▶ [Assignment] The number of lines below that contain the word "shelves" is all that the answer should hold.
= Beginning of Section =
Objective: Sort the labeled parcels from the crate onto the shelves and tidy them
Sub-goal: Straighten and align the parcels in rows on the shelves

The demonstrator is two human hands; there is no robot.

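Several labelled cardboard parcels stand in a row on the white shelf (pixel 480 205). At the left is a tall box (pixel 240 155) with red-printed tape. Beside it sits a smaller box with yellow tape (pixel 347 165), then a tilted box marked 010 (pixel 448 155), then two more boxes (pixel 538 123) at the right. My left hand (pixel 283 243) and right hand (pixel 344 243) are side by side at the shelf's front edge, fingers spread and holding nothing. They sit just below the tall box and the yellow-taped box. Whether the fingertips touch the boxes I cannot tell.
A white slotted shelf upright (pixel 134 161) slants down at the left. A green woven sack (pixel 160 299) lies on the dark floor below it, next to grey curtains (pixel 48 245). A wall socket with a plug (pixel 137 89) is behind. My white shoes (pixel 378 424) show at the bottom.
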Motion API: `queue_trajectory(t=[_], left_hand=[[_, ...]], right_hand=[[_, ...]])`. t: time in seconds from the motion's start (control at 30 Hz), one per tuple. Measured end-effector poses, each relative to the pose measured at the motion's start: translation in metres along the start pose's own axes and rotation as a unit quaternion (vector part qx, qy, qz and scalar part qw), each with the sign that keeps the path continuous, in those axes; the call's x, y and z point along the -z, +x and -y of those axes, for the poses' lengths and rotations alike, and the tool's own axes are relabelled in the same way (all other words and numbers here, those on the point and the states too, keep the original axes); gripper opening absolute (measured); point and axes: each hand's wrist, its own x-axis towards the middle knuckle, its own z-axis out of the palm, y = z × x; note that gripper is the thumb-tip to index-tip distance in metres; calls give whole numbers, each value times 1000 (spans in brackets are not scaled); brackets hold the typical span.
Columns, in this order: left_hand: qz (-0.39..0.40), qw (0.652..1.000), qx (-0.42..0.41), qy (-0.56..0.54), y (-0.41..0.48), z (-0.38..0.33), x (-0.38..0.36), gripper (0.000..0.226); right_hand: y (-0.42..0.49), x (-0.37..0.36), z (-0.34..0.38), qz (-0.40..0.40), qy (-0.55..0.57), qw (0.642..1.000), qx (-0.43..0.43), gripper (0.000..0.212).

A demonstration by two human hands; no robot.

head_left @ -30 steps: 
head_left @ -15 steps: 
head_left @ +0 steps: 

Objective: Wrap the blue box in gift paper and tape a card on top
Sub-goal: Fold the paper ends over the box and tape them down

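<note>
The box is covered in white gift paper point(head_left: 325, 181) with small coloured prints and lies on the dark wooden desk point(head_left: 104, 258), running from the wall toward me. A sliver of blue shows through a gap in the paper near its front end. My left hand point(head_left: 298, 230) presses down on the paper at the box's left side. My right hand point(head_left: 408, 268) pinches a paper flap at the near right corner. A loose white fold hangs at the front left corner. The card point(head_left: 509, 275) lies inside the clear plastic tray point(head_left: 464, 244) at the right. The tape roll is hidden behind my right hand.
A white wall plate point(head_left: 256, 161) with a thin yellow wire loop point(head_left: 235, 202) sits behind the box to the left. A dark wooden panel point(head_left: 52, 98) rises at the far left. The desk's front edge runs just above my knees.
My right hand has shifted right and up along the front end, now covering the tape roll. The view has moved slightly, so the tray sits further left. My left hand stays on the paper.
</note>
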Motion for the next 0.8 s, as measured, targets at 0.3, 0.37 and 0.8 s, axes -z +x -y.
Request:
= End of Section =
▶ [The answer] 2